**SOURCE MATERIAL**

────

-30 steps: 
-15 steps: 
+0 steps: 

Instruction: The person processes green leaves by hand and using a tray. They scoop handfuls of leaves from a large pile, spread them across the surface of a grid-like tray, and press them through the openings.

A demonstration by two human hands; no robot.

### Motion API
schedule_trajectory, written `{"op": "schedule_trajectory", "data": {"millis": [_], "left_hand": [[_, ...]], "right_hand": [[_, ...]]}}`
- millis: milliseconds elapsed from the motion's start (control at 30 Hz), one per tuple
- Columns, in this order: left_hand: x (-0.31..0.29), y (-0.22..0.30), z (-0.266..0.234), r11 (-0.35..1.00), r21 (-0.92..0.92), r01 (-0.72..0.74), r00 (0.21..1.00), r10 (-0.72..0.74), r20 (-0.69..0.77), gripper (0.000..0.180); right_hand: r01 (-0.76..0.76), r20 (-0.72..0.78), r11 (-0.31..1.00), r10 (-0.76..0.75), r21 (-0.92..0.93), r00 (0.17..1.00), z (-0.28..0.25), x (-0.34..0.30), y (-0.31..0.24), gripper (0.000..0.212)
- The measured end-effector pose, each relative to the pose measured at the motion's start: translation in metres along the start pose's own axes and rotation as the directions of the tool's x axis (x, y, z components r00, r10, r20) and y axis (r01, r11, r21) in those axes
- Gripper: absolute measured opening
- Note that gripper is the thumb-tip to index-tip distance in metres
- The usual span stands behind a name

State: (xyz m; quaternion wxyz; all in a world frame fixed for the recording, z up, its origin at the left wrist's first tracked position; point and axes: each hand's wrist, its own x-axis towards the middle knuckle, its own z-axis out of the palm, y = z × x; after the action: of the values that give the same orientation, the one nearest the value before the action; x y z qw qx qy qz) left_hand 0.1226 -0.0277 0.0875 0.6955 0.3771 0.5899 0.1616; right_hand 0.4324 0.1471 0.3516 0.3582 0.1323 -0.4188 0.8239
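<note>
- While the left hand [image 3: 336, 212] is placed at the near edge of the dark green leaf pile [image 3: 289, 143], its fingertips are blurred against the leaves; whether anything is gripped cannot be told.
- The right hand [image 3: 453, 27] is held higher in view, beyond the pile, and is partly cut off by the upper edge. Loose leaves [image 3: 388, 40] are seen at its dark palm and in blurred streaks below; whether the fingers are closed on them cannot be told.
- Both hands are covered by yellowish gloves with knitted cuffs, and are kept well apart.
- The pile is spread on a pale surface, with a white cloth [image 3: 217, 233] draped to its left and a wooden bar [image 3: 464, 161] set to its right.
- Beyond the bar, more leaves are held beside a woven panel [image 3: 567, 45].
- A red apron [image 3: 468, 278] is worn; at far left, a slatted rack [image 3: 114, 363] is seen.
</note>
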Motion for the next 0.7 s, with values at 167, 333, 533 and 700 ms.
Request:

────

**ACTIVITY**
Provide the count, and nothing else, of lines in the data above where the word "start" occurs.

**EXERCISE SOLUTION**
2